Die Rolle des Magiers, dem kein Zauberspruch gelingt und der deshalb auf der Flucht vor den Normannen zweimal in der Gegenwart   (d. h. die frühen 1970er) landet, schien Bayldon auf den Leib geschrieben zu sein. Die Art, wie er schreiend vor den „stinkenden Kutschen ohne Pferde“ ( = Autos) davon lief oder den „Zauber“ des „Elektrik-Trick“ bestaunte, mit dem man „die Sonne in einer Flasche“ ( =Glühbirne) einfangen konnte, war unnachahmlich. Als er den „sprechenden Knochen“ (= Telefonhörer) entdeckt, schneidet er kurzerhand die Schnur durch, die ihn mit dem Apparat verbindet –  und wundert sich später, dass selbst sein stärkster Zauberspruch „Salmay, Dalmay, Adomay!“ Dem „Knochen“ keine Stimme mehr  entlockt …
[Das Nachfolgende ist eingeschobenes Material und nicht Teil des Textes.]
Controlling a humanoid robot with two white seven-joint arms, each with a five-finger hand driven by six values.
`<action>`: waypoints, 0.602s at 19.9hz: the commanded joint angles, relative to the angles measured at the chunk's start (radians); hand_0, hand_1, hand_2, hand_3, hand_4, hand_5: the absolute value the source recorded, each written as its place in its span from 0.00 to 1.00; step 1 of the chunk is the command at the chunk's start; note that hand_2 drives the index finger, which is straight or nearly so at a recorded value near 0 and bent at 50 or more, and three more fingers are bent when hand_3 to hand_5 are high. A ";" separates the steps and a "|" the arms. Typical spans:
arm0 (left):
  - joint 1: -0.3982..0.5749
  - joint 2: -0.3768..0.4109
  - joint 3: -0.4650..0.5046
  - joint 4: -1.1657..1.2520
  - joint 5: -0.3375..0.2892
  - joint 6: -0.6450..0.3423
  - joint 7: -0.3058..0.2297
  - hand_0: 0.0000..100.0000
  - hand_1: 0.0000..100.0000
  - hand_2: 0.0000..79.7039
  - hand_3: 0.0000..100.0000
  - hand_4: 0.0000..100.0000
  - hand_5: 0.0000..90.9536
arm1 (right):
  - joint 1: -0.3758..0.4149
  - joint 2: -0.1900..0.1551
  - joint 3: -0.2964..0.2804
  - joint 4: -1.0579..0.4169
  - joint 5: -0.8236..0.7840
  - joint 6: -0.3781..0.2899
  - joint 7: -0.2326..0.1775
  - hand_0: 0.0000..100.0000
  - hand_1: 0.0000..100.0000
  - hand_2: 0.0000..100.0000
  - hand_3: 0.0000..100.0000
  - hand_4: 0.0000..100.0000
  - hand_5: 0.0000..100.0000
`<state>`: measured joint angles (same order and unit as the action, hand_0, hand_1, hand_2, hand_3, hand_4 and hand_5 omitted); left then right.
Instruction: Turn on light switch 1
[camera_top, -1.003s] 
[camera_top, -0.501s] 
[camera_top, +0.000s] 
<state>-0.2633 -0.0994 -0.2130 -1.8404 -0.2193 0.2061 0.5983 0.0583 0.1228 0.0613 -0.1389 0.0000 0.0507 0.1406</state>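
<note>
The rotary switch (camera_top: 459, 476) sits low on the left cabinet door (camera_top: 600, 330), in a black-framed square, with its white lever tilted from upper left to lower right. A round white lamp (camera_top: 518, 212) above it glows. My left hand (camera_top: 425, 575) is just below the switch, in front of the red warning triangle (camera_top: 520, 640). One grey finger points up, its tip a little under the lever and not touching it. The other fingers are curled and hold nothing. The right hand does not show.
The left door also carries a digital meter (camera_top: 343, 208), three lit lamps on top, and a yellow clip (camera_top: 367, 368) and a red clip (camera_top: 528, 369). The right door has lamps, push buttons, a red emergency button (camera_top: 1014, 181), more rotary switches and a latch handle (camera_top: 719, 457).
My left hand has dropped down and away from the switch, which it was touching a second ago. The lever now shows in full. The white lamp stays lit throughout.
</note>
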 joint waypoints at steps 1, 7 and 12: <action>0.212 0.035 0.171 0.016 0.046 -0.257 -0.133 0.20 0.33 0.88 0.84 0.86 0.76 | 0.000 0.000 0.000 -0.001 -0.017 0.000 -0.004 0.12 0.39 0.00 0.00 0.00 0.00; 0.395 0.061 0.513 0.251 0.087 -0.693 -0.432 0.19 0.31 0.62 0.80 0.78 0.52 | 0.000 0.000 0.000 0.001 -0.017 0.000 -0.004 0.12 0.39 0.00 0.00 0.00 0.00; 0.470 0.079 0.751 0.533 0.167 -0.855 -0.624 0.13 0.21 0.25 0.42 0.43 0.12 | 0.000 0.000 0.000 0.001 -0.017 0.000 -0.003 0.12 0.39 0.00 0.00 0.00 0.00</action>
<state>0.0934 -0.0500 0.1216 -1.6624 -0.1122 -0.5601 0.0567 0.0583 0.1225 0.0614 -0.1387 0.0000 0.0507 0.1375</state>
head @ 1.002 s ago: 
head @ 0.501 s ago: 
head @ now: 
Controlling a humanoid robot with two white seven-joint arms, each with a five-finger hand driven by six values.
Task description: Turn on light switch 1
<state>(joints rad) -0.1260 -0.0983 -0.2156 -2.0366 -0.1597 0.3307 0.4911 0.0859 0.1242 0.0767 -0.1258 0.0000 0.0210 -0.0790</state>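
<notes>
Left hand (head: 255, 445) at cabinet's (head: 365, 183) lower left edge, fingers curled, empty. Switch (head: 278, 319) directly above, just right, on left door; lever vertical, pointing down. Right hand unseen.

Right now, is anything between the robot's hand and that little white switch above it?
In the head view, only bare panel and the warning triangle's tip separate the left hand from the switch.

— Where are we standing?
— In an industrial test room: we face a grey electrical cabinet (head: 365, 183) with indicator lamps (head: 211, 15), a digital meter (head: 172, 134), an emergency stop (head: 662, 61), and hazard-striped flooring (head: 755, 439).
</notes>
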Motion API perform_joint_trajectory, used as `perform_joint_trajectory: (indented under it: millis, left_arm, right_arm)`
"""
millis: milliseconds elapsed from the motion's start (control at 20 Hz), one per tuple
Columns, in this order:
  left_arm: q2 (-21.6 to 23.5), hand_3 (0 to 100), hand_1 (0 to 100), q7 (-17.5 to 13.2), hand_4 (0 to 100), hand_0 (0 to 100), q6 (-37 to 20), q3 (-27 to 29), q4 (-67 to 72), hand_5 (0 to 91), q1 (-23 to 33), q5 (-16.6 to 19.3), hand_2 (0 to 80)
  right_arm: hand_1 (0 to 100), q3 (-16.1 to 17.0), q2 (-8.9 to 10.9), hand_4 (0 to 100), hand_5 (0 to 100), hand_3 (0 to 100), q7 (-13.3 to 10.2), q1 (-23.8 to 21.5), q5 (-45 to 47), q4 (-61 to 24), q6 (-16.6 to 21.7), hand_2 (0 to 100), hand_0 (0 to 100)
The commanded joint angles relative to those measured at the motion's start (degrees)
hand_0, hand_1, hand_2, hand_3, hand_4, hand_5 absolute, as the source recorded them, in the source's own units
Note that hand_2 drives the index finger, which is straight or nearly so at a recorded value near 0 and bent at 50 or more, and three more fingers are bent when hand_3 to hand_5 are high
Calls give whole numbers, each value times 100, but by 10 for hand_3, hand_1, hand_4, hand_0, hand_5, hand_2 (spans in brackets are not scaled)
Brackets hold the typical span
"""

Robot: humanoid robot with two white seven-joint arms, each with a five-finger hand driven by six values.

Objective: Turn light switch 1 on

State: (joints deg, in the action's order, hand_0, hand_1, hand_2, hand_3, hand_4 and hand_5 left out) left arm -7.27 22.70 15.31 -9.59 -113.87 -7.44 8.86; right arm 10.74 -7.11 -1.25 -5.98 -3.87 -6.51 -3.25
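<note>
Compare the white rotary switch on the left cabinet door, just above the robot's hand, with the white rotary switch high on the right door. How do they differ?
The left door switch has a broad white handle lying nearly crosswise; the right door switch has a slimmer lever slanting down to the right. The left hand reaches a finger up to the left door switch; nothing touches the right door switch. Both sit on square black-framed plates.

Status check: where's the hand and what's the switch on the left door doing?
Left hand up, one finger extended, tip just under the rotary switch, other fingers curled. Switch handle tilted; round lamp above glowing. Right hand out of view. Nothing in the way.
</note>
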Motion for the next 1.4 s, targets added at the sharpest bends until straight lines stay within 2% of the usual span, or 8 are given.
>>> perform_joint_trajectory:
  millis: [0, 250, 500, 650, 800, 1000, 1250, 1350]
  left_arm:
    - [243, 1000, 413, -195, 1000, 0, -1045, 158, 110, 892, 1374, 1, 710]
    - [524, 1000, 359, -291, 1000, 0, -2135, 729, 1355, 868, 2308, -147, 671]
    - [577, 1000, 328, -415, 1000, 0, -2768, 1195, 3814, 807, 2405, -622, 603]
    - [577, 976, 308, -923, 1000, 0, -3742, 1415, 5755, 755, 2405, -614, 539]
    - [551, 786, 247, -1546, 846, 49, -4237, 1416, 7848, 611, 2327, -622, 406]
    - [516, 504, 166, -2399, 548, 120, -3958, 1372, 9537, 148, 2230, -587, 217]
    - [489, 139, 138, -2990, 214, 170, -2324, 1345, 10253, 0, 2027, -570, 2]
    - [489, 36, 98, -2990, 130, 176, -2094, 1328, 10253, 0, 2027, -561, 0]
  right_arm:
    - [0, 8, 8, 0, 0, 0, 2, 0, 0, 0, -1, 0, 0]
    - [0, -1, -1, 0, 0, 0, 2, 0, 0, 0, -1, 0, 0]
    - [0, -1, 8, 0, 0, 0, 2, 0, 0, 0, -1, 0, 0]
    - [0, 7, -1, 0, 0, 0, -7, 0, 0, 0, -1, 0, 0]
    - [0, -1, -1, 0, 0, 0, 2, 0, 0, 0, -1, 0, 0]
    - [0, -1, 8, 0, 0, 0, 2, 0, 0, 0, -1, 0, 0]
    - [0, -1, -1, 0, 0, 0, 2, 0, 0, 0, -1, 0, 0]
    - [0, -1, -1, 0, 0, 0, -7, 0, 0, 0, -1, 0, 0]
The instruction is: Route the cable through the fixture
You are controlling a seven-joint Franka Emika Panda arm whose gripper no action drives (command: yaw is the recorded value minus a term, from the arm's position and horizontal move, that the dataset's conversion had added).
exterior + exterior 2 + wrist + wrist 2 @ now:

Leider wurden damals nur zwei – mittlerweile auf DVD erhältliche – Staffeln zu je 13 Folgen gedreht. Die Frage, ob es Catweazle letztendlich gelang, in seine Zeit zurückzukehren, wird wohl für immer unbeantwortet bleiben. Wenn ihr also irgendwo eine Kröte seht, passt gut auf und seid auf der Hut -es könnte Catweazles „Vertraute“ Kühlwalda sein!